# What to do
The data should be transcribed in its entirety, word for word.

# Records shown
════════════════════

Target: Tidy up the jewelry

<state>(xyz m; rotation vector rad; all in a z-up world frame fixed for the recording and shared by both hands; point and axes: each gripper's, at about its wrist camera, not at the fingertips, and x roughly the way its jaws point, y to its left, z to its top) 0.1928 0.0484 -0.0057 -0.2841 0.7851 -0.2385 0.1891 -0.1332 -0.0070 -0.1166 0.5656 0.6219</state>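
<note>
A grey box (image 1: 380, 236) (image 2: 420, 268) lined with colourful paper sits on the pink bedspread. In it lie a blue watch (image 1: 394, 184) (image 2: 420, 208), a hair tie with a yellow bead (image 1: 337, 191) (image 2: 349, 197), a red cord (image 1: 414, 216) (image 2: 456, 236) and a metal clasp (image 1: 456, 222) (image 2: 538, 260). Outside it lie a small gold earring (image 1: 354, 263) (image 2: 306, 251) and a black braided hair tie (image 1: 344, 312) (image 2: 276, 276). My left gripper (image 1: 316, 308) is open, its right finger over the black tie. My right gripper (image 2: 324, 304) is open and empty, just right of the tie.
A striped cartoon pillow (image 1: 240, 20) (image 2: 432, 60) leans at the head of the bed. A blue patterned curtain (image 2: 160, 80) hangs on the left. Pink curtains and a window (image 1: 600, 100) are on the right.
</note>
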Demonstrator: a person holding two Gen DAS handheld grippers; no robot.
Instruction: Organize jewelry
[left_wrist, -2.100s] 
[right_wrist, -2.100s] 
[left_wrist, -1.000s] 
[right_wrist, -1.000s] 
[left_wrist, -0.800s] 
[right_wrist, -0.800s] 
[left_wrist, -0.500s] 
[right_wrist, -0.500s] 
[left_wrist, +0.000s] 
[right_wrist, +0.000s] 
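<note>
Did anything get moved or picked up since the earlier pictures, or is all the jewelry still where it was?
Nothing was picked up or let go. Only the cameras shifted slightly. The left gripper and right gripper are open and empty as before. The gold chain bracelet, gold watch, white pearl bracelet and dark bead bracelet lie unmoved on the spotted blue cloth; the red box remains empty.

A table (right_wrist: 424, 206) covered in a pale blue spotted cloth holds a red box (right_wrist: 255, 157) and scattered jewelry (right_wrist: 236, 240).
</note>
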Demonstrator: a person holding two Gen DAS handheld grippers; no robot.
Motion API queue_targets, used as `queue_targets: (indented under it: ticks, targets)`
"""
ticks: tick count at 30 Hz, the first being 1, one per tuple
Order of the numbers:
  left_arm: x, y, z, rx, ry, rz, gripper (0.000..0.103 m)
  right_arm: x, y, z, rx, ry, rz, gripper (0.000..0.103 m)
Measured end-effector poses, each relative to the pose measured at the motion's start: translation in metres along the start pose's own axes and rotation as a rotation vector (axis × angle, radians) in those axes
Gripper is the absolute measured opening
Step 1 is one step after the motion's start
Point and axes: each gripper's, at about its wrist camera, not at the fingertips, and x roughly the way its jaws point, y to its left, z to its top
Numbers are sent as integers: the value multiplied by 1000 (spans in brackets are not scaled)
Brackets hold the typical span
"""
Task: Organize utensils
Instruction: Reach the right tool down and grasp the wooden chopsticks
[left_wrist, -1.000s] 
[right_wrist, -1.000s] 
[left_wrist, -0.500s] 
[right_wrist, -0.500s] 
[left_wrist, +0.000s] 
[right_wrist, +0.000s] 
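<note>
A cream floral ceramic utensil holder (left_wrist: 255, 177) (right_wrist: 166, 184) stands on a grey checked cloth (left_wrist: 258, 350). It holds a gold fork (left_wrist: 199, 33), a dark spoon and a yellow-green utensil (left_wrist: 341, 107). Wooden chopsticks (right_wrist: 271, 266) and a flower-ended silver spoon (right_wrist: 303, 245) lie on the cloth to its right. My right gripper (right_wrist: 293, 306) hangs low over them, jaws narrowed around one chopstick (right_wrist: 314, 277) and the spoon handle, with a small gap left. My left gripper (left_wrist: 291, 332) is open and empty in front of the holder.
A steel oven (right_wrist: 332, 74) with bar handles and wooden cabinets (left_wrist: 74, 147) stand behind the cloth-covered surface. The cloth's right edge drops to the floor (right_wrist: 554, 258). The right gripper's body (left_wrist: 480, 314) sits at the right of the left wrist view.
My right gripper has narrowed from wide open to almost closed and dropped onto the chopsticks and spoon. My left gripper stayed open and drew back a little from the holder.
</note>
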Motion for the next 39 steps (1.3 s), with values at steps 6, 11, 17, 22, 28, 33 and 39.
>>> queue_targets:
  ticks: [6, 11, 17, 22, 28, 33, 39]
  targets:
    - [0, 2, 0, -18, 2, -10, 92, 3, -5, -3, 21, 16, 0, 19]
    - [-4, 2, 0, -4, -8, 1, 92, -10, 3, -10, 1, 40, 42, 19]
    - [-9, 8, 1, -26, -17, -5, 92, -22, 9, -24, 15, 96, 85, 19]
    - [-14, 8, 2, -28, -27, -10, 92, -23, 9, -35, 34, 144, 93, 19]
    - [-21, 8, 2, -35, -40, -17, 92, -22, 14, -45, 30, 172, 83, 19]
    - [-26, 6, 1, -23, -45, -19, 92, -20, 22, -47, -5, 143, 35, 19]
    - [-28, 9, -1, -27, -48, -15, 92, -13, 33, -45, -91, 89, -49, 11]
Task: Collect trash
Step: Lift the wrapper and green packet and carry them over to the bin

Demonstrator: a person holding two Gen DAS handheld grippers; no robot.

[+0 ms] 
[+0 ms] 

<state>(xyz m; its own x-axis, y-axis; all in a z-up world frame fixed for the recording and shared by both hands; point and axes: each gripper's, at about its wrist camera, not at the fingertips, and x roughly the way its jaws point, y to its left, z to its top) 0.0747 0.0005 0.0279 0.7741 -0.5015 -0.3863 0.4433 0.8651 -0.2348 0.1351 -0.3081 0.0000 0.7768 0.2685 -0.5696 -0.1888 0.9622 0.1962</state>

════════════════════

# Exercise response
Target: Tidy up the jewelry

<state>(xyz m; rotation vector rad; all in a z-up world frame fixed for the recording and shared by both hands; point and axes: each gripper's, at about its wrist camera, not at the fingertips, and x roughly the way its jaws point, y to its left, z to its top) 0.1928 0.0484 -0.0057 -0.2841 0.7851 -0.2385 0.1891 -0.1332 -0.0070 -0.1166 0.5656 0.6219</state>
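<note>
A grey box (image 1: 380, 236) (image 2: 420, 268) lined with colourful paper sits on the pink bedspread. In it lie a blue watch (image 1: 394, 184) (image 2: 420, 208), a hair tie with a yellow bead (image 1: 337, 191) (image 2: 349, 197), a red cord (image 1: 414, 216) (image 2: 456, 236) and a metal clasp (image 1: 456, 222) (image 2: 538, 260). Outside it lie a small gold earring (image 1: 354, 263) (image 2: 306, 251) and a black braided hair tie (image 1: 344, 312) (image 2: 276, 276). My left gripper (image 1: 316, 308) is open, its right finger over the black tie. My right gripper (image 2: 324, 304) is open and empty, just right of the tie.
A striped cartoon pillow (image 1: 240, 20) (image 2: 432, 60) leans at the head of the bed. A blue patterned curtain (image 2: 160, 80) hangs on the left. Pink curtains and a window (image 1: 600, 100) are on the right.
</note>
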Demonstrator: a person holding two Gen DAS handheld grippers; no robot.
Instruction: Organize jewelry
[left_wrist, -2.100s] 
[right_wrist, -2.100s] 
[left_wrist, -1.000s] 
[right_wrist, -1.000s] 
[left_wrist, -0.800s] 
[right_wrist, -0.800s] 
[left_wrist, -0.500s] 
[right_wrist, -0.500s] 
[left_wrist, +0.000s] 
[right_wrist, +0.000s] 
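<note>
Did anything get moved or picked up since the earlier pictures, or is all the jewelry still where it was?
Nothing was picked up or let go. Only the cameras shifted slightly. The left gripper and right gripper are open and empty as before. The gold chain bracelet, gold watch, white pearl bracelet and dark bead bracelet lie unmoved on the spotted blue cloth; the red box remains empty.

A table (right_wrist: 424, 206) covered in a pale blue spotted cloth holds a red box (right_wrist: 255, 157) and scattered jewelry (right_wrist: 236, 240).
</note>
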Demonstrator: a person holding two Gen DAS handheld grippers; no robot.
Motion API queue_targets, used as `queue_targets: (indented under it: ticks, targets)`
"""
ticks: tick count at 30 Hz, the first being 1, one per tuple
Order of the numbers:
  left_arm: x, y, z, rx, ry, rz, gripper (0.000..0.103 m)
  right_arm: x, y, z, rx, ry, rz, gripper (0.000..0.103 m)
Measured end-effector poses, each relative to the pose measured at the motion's start: translation in metres along the start pose's own axes and rotation as a rotation vector (axis × angle, radians) in those axes
Gripper is the absolute measured opening
Step 1 is one step after the motion's start
Point and axes: each gripper's, at about its wrist camera, not at the fingertips, and x roughly the way its jaws point, y to its left, z to its top
Numbers are sent as integers: the value multiplied by 1000 (spans in brackets are not scaled)
Brackets hold the typical span
"""
Task: Organize utensils
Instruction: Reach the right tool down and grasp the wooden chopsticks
[left_wrist, -1.000s] 
[right_wrist, -1.000s] 
[left_wrist, -0.500s] 
[right_wrist, -0.500s] 
[left_wrist, +0.000s] 
[right_wrist, +0.000s] 
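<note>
A cream floral ceramic utensil holder (left_wrist: 255, 177) (right_wrist: 166, 184) stands on a grey checked cloth (left_wrist: 258, 350). It holds a gold fork (left_wrist: 199, 33), a dark spoon and a yellow-green utensil (left_wrist: 341, 107). Wooden chopsticks (right_wrist: 271, 266) and a flower-ended silver spoon (right_wrist: 303, 245) lie on the cloth to its right. My right gripper (right_wrist: 293, 306) hangs low over them, jaws narrowed around one chopstick (right_wrist: 314, 277) and the spoon handle, with a small gap left. My left gripper (left_wrist: 291, 332) is open and empty in front of the holder.
A steel oven (right_wrist: 332, 74) with bar handles and wooden cabinets (left_wrist: 74, 147) stand behind the cloth-covered surface. The cloth's right edge drops to the floor (right_wrist: 554, 258). The right gripper's body (left_wrist: 480, 314) sits at the right of the left wrist view.
My right gripper has narrowed from wide open to almost closed and dropped onto the chopsticks and spoon. My left gripper stayed open and drew back a little from the holder.
</note>
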Motion for the next 39 steps (1.3 s), with values at steps 6, 11, 17, 22, 28, 33 and 39.
>>> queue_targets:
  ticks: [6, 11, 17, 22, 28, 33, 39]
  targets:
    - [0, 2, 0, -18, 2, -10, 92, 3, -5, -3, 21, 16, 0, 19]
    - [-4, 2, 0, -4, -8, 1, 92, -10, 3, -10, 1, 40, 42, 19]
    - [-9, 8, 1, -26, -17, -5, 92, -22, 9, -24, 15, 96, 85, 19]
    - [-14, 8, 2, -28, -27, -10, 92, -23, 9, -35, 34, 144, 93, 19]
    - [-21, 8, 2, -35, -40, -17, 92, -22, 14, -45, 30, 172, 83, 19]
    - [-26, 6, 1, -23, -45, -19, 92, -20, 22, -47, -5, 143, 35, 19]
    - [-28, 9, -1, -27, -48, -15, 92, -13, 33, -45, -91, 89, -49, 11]
Task: Collect trash
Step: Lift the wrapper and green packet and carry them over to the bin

Demonstrator: a person holding two Gen DAS handheld grippers; no robot.

[+0 ms] 
[+0 ms] 

<state>(xyz m; its own x-axis, y-axis; all in a z-up world frame fixed for the recording and shared by both hands; point and axes: each gripper's, at about its wrist camera, not at the fingertips, and x roughly the way its jaws point, y to its left, z to its top) 0.0747 0.0005 0.0279 0.7741 -0.5015 -0.3863 0.4433 0.8651 -0.2348 0.1351 -0.3081 0.0000 0.7768 0.2685 -0.5696 -0.1888 0.9622 0.1962</state>

For this exercise, nothing more remains to be given.